Investigational drugs: INT230-6 is a combination therapy containing vinblastine sulfate and cisplatin, two chemotherapy drugs, along with a proprietary formulation called SHAO. This treatment is injected directly into tumors. Standard care options may include Halaven (eribulin), Trabectedin, or Pazopanib, depending on the treatment group assigned.

Study of Afamitresgene Autoleucel for Patients with Advanced Synovial Sarcoma or Myxoid/Round Cell Liposarcoma

This clinical trial tests a cell therapy called afamitresgene autoleucel, which uses genetically modified T cells to fight cancer. The treatment involves collecting white blood cells from the patient through a process called leukapheresis, modifying them in a laboratory to create ADP-A2M4 SPEAR™ T cells that target cancer cells, and then infusing them back into the patient after a short course of chemotherapy to prepare the immune system.

Main inclusion criteria: Patients must be between 16 and 75 years old with a confirmed diagnosis of advanced synovial sarcoma or myxoid liposarcoma that has spread or cannot be safely removed by surgery. Previous treatment with anthracycline or ifosfamide is required, or at least one other treatment if these cannot be tolerated.

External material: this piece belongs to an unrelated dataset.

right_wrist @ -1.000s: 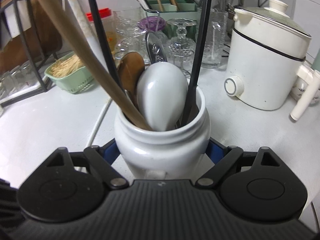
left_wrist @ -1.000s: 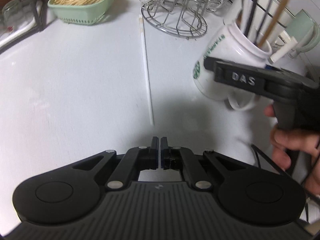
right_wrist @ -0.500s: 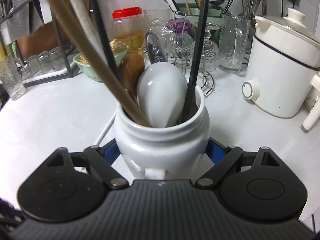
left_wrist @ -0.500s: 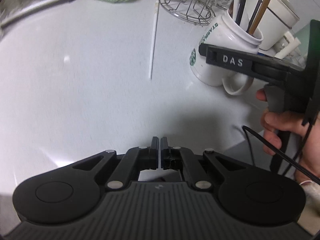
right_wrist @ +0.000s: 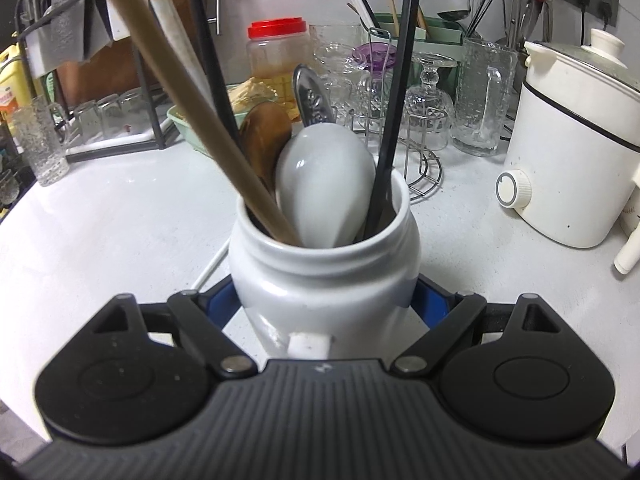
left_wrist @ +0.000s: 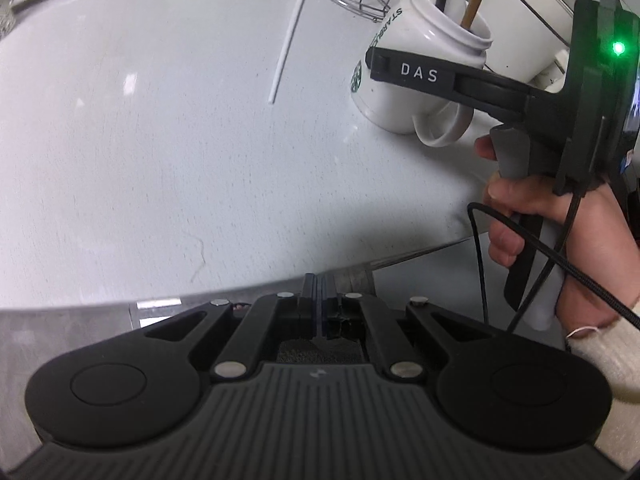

The cancer must be measurable and test positive for specific genetic markers called HLA-A*02 alleles. At least 30% of tumor cells must show the presence of a protein called MAGE-A4. The heart’s pumping ability must be 50% or higher, and patients must be fully active or able to carry out light work. Women of childbearing potential must have a negative pregnancy test and agree to use effective birth control for at least 12 months or until modified cells are no longer detected in the blood. Men must also agree to use birth control for 4 months after treatment.

Main exclusion criteria: Patients without the specific cancer types being studied, those who are not HLA-A*02 positive, and patients whose cancer does not express the MAGE-A4 protein cannot participate. Age restrictions also apply, excluding those outside the specified range.

Focus and goal: The study evaluates how effective genetically modified T cells are in targeting and destroying cancer cells in patients with these rare sarcomas. Researchers will monitor tumor response, side effects, and overall health throughout the trial and during long-term follow-up.

Investigational drugs: ADP-A2M4 SPEAR™ T cells are genetically modified immune cells taken from the patient’s own body and altered to better recognize and attack cancer cells expressing the MAGE-A4 protein. Before receiving these cells, patients undergo lymphodepletion chemotherapy to reduce existing immune cells and help the modified T cells work more effectively.

Summary

These four clinical trials offer promising treatment options for patients with round cell liposarcoma and related soft tissue sarcomas across several European countries. Two of the trials focus on advanced cell therapy approaches using genetically modified T cells that target specific proteins on cancer cells, while the other two investigate combination chemotherapy treatments administered either directly into tumors or through standard infusion.

France, Spain, and Italy appear most frequently as trial locations, with France hosting three of the four studies. Germany and Poland also participate in select trials. The concentration of trials in these countries reflects established cancer research centers with expertise in treating rare sarcomas.

A notable feature across multiple trials is the requirement for specific genetic markers, either in the patient (such as HLA-A*02 variants) or in the tumor itself (such as NY-ESO-1, MAGE-A4, or CD13 expression). These personalized medicine approaches aim to identify patients most likely to benefit from targeted treatments.

All trials require patients to have received at least one previous treatment, focusing on those whose cancer has progressed despite standard therapy or who cannot tolerate conventional treatments. The studies typically expect to continue through 2025-2029, allowing researchers sufficient time to gather comprehensive data on treatment effectiveness and long-term safety.